* ACTIVITY
A faithful, complete copy of the records is required.

-=-=-

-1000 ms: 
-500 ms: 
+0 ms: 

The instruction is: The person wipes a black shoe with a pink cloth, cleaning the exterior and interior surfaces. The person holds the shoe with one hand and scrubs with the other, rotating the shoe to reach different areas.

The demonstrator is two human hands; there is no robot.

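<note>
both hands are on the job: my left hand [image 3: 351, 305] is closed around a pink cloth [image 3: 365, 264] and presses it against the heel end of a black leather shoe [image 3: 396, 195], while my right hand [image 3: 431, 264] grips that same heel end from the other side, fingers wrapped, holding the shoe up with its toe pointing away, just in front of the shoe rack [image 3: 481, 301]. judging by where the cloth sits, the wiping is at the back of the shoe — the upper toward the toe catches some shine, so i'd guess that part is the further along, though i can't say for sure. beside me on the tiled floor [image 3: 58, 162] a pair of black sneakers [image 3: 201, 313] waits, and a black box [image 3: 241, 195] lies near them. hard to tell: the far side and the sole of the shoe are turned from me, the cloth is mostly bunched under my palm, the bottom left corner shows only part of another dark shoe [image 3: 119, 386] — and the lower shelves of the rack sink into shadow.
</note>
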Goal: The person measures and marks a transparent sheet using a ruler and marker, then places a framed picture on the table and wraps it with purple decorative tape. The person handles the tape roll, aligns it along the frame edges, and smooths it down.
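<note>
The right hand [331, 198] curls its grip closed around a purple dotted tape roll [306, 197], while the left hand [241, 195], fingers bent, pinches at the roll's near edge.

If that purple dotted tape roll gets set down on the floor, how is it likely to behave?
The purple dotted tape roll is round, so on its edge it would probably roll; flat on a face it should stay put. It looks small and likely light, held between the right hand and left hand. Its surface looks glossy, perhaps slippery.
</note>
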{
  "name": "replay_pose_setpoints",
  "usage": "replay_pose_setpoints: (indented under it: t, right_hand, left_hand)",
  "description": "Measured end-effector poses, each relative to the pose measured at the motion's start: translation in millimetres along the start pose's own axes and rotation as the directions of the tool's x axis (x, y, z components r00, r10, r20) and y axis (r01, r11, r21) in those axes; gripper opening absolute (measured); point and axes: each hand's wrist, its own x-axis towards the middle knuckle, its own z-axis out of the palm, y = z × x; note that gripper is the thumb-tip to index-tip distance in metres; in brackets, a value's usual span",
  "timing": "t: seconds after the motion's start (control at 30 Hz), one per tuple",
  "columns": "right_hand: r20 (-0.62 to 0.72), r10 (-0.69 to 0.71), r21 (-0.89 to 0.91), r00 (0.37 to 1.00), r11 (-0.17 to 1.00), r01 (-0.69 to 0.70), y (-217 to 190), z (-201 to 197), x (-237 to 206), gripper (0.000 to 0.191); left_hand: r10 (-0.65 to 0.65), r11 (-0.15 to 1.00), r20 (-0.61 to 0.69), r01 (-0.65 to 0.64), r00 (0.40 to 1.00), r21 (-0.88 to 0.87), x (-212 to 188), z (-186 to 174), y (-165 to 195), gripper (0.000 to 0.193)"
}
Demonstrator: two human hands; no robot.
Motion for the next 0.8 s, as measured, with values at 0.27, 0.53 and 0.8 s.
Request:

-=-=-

* ANSWER FOR THIS EXERCISE
-1000 ms: 
-500 ms: 
+0 ms: 

The instruction is: The person wipes a black shoe with a pink cloth, cleaning the exterior and interior surfaces. The person holds the shoe with one hand and scrubs with the other, rotating the shoe to reach different areas.

The demonstrator is two human hands; there is no robot.

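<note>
both hands are on the job: my left hand [image 3: 351, 305] is closed around a pink cloth [image 3: 365, 264] and presses it against the heel end of a black leather shoe [image 3: 396, 195], while my right hand [image 3: 431, 264] grips that same heel end from the other side, fingers wrapped, holding the shoe up with its toe pointing away, just in front of the shoe rack [image 3: 481, 301]. judging by where the cloth sits, the wiping is at the back of the shoe — the upper toward the toe catches some shine, so i'd guess that part is the further along, though i can't say for sure. beside me on the tiled floor [image 3: 58, 162] a pair of black sneakers [image 3: 201, 313] waits, and a black box [image 3: 241, 195] lies near them. hard to tell: the far side and the sole of the shoe are turned from me, the cloth is mostly bunched under my palm, the bottom left corner shows only part of another dark shoe [image 3: 119, 386] — and the lower shelves of the rack sink into shadow.
</note>
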Goal: The person measures and marks a transparent sheet using a ruler and marker, then places a framed picture on the table and wraps it with purple decorative tape. The person handles the tape roll, aligns it along the frame edges, and smooths it down.
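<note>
The right hand [331, 198] curls its grip closed around a purple dotted tape roll [306, 197], while the left hand [241, 195], fingers bent, pinches at the roll's near edge.

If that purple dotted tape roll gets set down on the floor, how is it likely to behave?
The purple dotted tape roll is round, so on its edge it would probably roll; flat on a face it should stay put. It looks small and likely light, held between the right hand and left hand. Its surface looks glossy, perhaps slippery.
</note>
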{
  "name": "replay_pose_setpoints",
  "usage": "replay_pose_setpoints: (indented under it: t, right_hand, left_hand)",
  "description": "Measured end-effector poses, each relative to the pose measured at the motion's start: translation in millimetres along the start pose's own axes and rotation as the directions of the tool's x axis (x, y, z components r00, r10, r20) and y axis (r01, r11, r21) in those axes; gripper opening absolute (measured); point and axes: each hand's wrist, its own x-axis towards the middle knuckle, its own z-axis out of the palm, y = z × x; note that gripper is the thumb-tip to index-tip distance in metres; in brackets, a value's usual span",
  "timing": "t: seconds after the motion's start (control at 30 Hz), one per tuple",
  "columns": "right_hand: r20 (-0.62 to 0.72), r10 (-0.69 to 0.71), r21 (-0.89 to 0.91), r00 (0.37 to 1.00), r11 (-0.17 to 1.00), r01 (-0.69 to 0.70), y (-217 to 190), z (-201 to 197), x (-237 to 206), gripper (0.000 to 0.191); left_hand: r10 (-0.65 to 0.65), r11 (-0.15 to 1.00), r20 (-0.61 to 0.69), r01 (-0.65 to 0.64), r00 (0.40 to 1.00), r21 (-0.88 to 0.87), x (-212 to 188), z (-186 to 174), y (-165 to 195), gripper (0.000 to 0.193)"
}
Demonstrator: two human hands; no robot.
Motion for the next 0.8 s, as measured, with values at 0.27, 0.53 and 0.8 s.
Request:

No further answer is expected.